Bear started working for Osborne 17 years ago, doing what he calls "The Cookout." A friend who worked for Osborne told him he needed some extra help on a cook in the southern part of the state, so Bear tagged along. That's where he met Jennings Osborne, and where his life changed.
"We did a cookout in Warren, Ark.," Bear said. "That's where I met him. I picked up a big ol' case of water, and he said: 'You're strong! I'll call you Bear.' From that day forward I've been right there with him. It's been a life."
Bear and Shretta had only been married a year then. Though Bear worked for Osborne full time from then on, both he and his wife eventually wound up working the Osborne cookouts, tending the big smokers through the night and dishing up the 12-pound plate that everybody who came through the line got whether they needed that much or not. Bear, who spent over a decade as Osborne's head barbecue cook, doing dozens of Osborne's no-limits barbecues all over, can still reel off the contents of those plates from memory: whole chicken, turkey leg, pulled pork sandwich, beef brisket, sausage, beef ribs, plus sides. He's walked up the stairs of Air Force One twice to deliver barbecue to two presidents, and once fell 27 feet from Jimmy Carter's roof to hard ground while putting up Christmas lights on the former president's house in Plains, Ga. Carter, Bear said, visited him every day he was in the hospital. A life, indeed.
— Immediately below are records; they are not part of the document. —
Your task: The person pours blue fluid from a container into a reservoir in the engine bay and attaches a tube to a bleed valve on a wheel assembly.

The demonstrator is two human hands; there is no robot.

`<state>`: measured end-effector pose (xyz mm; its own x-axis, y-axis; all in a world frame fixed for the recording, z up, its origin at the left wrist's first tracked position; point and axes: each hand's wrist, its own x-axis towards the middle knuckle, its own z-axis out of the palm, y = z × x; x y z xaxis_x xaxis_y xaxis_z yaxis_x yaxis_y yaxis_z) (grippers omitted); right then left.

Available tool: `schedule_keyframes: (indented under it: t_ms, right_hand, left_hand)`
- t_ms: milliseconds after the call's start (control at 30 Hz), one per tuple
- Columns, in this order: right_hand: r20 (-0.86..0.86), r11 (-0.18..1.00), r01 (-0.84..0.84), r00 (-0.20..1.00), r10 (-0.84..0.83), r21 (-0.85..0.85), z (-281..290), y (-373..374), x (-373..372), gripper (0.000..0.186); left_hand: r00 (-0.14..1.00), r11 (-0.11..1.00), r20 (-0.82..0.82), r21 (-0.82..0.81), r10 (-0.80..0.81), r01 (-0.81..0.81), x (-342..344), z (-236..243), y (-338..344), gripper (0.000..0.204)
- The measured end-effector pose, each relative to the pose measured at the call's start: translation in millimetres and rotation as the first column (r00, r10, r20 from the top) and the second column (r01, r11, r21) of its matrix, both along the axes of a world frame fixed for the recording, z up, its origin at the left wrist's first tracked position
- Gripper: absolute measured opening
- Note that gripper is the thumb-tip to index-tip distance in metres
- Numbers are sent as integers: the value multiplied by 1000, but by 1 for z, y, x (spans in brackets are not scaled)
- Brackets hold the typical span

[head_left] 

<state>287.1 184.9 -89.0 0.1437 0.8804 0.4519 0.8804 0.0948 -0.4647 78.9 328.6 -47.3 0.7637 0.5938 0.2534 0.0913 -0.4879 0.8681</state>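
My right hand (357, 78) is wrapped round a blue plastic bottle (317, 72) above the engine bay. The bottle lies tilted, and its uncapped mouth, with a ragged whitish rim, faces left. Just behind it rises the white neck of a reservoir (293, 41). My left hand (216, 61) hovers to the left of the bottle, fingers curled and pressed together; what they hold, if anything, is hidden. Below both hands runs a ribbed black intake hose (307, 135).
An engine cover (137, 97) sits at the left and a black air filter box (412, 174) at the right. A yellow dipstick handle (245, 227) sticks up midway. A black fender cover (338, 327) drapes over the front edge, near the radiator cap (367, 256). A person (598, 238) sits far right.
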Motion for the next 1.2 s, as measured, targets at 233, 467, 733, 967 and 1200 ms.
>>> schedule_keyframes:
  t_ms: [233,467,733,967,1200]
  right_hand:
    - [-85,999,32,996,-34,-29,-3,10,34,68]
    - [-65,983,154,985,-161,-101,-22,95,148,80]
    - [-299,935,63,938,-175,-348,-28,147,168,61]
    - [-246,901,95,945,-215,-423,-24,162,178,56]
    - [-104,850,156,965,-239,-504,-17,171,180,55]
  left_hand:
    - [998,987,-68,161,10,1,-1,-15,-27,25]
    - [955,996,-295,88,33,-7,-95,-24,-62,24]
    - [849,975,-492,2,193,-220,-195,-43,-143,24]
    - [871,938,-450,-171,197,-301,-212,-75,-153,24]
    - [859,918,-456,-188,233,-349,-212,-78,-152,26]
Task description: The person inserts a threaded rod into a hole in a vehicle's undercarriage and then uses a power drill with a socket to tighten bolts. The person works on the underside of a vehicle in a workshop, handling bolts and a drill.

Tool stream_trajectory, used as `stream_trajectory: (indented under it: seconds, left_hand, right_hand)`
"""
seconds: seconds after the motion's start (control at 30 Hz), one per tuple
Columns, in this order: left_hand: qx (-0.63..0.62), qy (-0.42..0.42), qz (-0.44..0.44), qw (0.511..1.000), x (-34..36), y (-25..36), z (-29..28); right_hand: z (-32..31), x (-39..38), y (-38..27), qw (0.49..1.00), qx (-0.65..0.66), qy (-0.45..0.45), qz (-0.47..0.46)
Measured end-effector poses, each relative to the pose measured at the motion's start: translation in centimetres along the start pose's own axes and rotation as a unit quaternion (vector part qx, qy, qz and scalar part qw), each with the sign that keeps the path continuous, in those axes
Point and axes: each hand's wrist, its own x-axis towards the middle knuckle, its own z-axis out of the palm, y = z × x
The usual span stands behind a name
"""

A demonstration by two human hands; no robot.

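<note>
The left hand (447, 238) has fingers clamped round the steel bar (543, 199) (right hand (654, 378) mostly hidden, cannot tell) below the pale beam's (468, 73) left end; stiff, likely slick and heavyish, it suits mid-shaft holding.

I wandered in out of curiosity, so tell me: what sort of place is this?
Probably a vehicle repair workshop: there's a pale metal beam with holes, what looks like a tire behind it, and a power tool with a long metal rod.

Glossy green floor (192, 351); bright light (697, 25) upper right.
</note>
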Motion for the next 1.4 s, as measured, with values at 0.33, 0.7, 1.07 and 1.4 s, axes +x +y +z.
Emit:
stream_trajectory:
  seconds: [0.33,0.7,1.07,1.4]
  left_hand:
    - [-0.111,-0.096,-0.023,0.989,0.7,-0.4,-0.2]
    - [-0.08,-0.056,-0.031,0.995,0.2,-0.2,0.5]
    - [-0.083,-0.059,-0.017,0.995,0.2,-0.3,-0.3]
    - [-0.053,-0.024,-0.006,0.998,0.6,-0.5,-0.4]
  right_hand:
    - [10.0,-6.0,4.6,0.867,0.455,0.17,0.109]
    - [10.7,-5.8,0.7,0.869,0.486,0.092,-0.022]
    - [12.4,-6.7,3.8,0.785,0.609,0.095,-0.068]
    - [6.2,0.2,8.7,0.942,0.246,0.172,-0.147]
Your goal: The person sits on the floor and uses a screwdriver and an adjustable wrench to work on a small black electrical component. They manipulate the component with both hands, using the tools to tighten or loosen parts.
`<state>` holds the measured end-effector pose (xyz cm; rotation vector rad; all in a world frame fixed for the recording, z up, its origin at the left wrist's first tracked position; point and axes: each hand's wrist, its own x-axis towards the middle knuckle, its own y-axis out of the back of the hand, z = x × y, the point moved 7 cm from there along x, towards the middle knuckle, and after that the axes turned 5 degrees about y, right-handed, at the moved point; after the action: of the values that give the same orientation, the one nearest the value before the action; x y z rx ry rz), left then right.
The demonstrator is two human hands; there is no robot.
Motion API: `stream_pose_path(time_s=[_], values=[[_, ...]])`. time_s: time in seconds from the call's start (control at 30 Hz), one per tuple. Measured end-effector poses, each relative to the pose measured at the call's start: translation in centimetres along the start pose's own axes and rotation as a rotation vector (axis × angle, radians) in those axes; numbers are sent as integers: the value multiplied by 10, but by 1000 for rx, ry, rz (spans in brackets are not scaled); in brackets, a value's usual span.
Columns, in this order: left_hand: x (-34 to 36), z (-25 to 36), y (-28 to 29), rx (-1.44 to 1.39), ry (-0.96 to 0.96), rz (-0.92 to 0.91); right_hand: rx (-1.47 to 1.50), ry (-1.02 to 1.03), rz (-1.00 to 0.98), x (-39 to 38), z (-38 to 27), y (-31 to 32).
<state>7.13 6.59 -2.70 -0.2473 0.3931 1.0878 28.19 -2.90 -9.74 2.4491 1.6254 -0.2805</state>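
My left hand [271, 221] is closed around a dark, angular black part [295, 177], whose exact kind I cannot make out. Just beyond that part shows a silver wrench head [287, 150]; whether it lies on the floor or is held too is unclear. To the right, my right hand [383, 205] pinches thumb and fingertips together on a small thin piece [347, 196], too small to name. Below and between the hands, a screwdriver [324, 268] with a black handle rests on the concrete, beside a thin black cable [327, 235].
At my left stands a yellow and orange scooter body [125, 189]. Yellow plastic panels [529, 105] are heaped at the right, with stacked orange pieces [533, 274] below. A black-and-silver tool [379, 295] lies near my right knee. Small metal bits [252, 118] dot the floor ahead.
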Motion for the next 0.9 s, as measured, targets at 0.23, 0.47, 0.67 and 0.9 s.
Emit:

The Osbornes, Bear and Shretta Morris said, were very good to them. On Thursday, before the Prothro auction, Bear said he'd gone to Osborne's grave and had "a breakdown moment." It clearly hurts them to see Mitzi and Breezy going through the pain of the auction. Bear calls Breezy his sister. Not "like a sister," not "loved as a sister," just "my sister."
"His wife and daughter," Shretta said, "they're heroes of mine. Some people can't take public embarrassment, but to be able to take it on this level and still smile and still be encouraging to others is something."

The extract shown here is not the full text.